The world’s population is growing by 80 million people each year, with the demand for fresh water increasing by 64,000 liters. Freshwater withdrawals have tripled over the last 50 years because of significant changes in our lifestyles and eating habits. Think of bottled water, meat consumption and fast fashion.
Agriculture accounts for 70% of all water consumption worldwide, compared to 20% for industry and 10% for domestic use. But when we look at industrialized nations, industrial water consumption is more than half of the water available for use. Belgium, for example, uses 80% of the water available for its industry.
India uses the most water in the world, at 761 billion cubic meters, followed by China, who uses almost 600 billion cubic meters.
When we look at per person, the numbers are shocking, although this isn't a good measuring tool when you actually want to look at daily water consumption of people, as it includes the use for agriculture etc.

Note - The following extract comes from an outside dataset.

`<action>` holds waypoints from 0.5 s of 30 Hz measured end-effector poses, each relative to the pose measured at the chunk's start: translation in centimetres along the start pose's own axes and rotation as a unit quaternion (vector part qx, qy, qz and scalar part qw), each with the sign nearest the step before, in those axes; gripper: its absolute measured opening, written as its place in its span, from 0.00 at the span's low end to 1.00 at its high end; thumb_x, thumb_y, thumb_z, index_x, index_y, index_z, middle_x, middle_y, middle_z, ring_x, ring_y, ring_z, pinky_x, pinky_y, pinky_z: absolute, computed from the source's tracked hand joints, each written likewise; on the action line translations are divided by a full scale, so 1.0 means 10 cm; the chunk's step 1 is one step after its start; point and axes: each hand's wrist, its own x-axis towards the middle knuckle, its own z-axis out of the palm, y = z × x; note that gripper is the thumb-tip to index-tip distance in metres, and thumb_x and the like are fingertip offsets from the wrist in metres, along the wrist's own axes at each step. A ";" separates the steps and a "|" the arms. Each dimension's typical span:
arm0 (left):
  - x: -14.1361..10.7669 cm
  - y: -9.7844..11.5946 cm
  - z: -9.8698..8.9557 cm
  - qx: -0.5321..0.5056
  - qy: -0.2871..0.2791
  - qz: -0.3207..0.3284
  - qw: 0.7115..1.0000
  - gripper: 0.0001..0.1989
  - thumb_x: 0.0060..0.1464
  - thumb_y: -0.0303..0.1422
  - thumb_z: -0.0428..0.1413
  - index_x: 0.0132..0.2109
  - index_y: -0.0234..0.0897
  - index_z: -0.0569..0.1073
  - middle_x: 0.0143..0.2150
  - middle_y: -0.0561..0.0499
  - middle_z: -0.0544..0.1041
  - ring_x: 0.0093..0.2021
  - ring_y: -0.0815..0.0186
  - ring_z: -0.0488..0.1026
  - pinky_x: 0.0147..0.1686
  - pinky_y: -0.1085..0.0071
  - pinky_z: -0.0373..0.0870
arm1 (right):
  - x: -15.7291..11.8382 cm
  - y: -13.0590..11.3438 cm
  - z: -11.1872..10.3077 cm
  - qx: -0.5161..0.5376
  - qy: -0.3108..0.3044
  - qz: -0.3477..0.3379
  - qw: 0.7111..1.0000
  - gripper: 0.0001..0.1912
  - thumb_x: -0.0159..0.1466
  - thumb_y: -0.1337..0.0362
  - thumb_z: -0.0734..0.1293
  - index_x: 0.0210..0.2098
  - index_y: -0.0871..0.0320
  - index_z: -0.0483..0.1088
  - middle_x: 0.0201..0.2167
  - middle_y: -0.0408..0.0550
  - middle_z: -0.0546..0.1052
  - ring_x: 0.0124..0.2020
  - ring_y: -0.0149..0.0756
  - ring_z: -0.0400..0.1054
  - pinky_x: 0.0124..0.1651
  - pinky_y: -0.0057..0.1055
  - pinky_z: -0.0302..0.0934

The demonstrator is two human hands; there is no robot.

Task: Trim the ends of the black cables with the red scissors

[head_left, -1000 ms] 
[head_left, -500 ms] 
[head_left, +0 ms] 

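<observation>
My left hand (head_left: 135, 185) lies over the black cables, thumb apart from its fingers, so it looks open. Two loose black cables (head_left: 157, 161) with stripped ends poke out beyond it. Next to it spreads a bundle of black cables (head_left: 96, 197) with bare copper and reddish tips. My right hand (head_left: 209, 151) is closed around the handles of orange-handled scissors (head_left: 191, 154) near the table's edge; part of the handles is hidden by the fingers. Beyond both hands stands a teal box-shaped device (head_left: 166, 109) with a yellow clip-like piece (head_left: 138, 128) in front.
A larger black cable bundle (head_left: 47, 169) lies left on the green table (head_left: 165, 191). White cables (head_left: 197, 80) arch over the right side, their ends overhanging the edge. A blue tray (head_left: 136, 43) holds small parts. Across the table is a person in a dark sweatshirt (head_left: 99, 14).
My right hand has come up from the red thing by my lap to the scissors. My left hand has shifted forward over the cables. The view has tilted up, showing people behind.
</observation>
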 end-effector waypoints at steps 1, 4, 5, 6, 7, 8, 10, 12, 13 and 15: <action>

Still, to give you some stats, India uses an average of 1700 liters per person per day. China just over 1100 liters. But that's not the highest average per person per day a country can get, as Turkmenistan is the big winner for that contest: 16,281 cubic meters. That's enough to fill 6.5 Olympic sized swimming pools...!
The second runner up is Chile, luckily using nowhere near as much, only 2 Olympic sized swimming pools worth.
Here in the UK, we only use 348 liters average per person per day - this average is 10 times higher in the States. It's an interesting stat, as this shows that the UK apparently doesn't produce much in an agricultural and industrial sense.
So, if we want to change the way we use our freshwater in the world, there are a couple of big countries who need to make this change, but as the biggest culprits are India and China, I don't think this change will ever come.